Her behavior makes it clear: Dina wants stardom. Dina wants money. And her famous daughter is her key to getting both. But Dina's desires turn the parent-child relationship upside-down and may ultimately undermine what's best for Lindsay.

"Because the child is a celebrity, there's a dangerous imbalance of power," Fox said. "Lindsay's in control in her family because she earns all the money. Dina works for Lindsay. She can't tell her no. That's a really dangerous, really unhealthy imbalance.

"Dina's also making choices for her daughter based on what's best for her career, not based on what's best for her as a young adult," Fox said. "She said, 'Sure, go ahead, pose nude as Marilyn Monroe. It'll be great for your career!' But is it great for her as a young woman?"

Some argue Dina's a great parent. Earlier this month, she was honored as a Top Mom by the Mingling Moms Organization, a charity based in the Lohans' native Long Island, N.Y., for her "behind-the-scenes" contribution to Lindsay's "tremendous career."

And there are celebrity moms who have made such helpful contributions to their kids' careers.
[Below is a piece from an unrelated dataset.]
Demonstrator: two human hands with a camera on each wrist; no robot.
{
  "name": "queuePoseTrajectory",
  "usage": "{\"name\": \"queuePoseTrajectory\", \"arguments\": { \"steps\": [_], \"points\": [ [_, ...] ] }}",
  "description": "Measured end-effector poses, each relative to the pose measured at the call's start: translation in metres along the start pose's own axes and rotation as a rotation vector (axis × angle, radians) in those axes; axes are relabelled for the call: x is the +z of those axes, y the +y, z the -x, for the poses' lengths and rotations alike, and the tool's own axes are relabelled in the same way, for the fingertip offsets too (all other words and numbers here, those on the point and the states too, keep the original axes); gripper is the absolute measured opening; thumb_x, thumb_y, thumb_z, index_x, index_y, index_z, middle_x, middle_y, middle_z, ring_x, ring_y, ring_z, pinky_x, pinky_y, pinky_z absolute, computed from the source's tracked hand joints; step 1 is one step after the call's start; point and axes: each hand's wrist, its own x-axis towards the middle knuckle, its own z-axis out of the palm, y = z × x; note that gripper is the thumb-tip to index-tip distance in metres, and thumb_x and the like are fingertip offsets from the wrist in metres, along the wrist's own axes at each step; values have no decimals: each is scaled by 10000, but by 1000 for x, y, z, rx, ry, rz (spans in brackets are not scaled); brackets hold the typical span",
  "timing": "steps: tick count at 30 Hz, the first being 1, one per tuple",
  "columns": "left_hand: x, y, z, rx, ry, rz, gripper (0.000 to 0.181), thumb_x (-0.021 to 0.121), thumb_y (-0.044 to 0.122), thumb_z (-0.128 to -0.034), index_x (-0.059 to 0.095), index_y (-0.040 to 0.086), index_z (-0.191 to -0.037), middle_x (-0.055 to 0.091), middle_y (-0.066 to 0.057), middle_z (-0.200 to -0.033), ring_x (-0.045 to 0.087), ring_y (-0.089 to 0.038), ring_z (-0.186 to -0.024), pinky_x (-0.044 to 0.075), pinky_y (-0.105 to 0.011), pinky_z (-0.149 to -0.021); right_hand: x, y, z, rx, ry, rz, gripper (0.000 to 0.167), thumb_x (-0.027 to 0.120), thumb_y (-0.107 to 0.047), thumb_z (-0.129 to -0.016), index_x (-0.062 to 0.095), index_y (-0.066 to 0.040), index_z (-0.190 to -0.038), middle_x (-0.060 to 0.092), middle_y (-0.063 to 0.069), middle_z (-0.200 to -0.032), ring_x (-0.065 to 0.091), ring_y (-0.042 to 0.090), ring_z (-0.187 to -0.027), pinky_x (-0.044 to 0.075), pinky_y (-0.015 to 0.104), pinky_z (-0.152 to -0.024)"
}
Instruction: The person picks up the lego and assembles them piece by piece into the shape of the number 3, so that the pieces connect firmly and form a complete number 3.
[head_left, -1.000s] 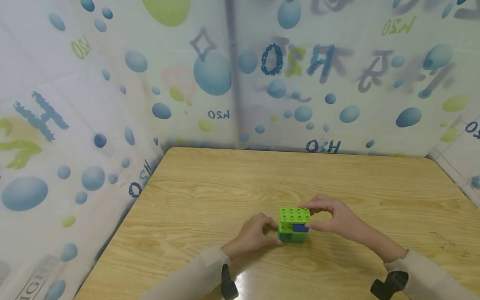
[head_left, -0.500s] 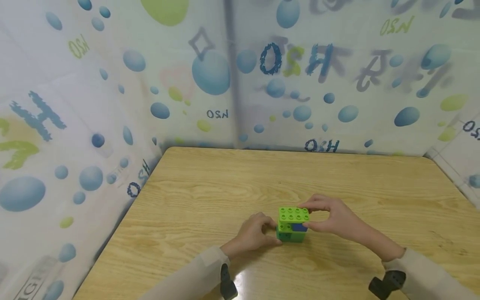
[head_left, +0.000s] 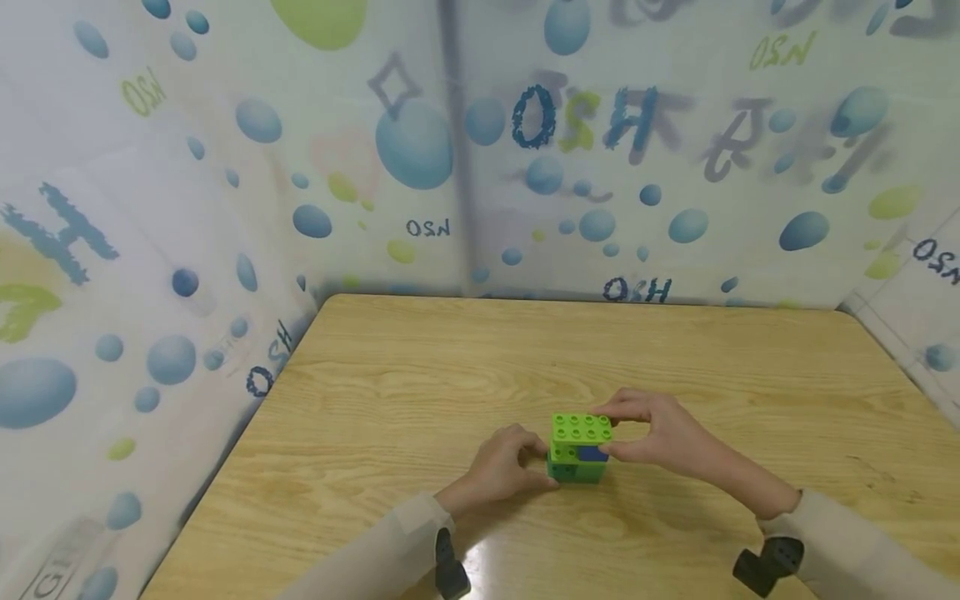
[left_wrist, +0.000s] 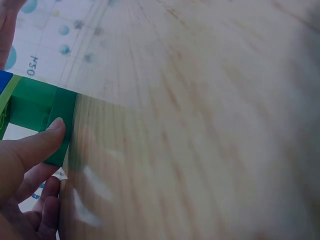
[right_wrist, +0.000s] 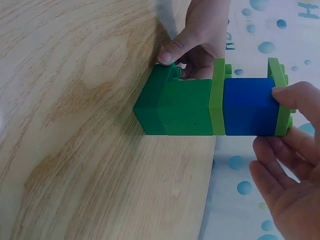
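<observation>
A stack of toy building bricks stands upright on the table. Its dark green bottom brick (right_wrist: 150, 100) carries a green brick (right_wrist: 187, 107), then a thin lime brick (right_wrist: 217, 102), a blue brick (right_wrist: 250, 106) and a studded lime top brick (head_left: 581, 429). My left hand (head_left: 504, 467) pinches the dark green brick from the left, its thumb (left_wrist: 55, 127) on the near side. From the right, my right hand (head_left: 663, 433) pinches the top of the stack. Its thumb lies where the lime top brick meets the blue one, with fingertips on the opposite side.
The wooden table (head_left: 420, 367) spreads around the stack. Patterned curtains (head_left: 487, 183) with bubbles and letters hang behind it and along the left side. A dark camera sits on each wrist.
The head view has turned slightly to the right, so everything sits a little further left in it. Both hands keep the same hold, and the stack looks unchanged.
</observation>
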Motion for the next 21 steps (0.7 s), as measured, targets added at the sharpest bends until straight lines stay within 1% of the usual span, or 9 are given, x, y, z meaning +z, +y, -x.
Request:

Meryl Streep and Goldie Hawn succeeded in nudging their daughters, Mamie Gummer and Kate Hudson, into the acting industry without scandal.

But, said Fox, by selling out Lindsay and now Ali in what appears to be a bid to extend her own 15 minutes of fame, Fox believes Dina has failed in her role as a mom.

"I think Lindsay has lost a mother and instead she's getting a tag along," she said. "Dina's like her other younger sister who also wants to be a star."